■ **GIVEN INFORMATION**:
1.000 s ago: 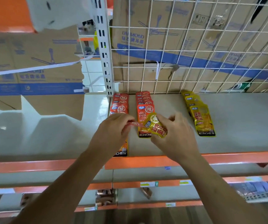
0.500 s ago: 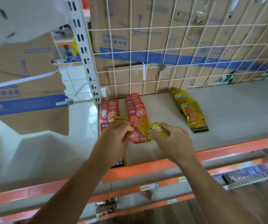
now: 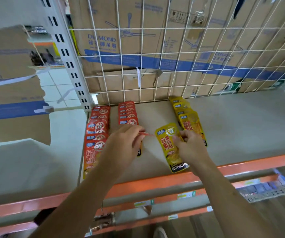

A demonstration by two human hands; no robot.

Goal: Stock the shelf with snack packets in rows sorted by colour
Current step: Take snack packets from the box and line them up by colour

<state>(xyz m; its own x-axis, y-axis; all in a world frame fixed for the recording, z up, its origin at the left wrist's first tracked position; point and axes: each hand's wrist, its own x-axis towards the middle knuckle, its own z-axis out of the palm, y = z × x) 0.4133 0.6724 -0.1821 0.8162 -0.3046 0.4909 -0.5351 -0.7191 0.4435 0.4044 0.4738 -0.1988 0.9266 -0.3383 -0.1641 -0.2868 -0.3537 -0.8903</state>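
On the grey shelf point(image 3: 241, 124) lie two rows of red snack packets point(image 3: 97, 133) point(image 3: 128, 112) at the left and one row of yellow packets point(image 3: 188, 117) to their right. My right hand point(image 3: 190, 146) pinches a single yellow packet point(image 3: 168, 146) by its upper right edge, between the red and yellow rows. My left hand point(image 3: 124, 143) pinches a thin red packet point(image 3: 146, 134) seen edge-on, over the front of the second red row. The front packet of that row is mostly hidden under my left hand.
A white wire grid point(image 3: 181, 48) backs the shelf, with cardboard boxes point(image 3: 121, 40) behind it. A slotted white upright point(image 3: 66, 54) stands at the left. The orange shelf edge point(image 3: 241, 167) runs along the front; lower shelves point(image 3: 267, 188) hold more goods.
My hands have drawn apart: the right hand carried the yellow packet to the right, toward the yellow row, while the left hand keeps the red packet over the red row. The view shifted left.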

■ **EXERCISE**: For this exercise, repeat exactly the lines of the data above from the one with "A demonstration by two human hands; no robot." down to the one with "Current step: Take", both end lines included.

■ **EXPECTED OUTPUT**:
A demonstration by two human hands; no robot.

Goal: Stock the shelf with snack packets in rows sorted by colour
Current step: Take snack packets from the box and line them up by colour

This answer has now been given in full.